• _What the task asks_:
Your answer should be every line with the word "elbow", copied from the data below.
%%
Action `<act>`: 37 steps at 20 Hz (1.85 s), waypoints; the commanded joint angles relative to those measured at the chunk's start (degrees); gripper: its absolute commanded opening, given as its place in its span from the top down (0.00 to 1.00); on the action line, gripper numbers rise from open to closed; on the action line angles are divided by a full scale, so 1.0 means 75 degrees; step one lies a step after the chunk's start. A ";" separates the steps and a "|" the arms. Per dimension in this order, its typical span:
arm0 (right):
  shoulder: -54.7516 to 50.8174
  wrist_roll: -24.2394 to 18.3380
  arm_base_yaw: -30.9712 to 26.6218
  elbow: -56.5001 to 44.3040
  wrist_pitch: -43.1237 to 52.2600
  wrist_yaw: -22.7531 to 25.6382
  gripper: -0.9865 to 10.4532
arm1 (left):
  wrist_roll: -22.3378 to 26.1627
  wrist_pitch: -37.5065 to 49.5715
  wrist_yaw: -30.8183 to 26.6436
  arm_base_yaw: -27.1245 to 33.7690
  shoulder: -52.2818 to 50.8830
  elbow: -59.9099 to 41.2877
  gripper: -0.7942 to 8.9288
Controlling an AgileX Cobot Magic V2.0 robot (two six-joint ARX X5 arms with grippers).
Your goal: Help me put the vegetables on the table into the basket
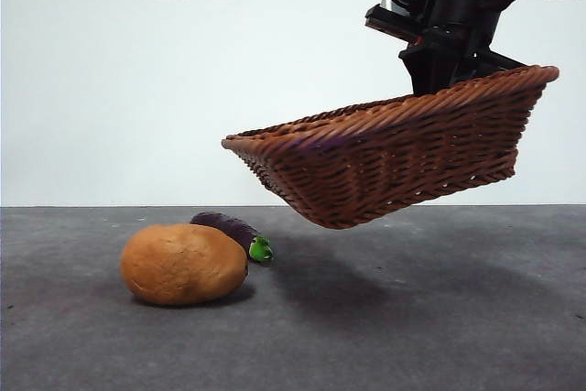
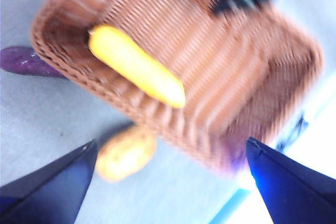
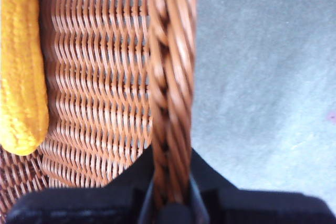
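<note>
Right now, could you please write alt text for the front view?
A brown wicker basket hangs tilted above the grey table, held at its high rim by the right end effector. Below sits a tan potato, with a purple eggplant behind it.

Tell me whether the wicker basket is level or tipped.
Tipped. The brown woven wicker basket hangs above the grey table, its rim clamped in the right claw and sloping down toward the tan potato.

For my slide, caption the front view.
Right tool holds tilted basket above table; potato, eggplant below.
</note>
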 commanded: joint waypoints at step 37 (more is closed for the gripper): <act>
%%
• _Answer to the exercise_:
  elbow: -56.5001 to 44.3040
  elbow: -59.9099 to 41.2877

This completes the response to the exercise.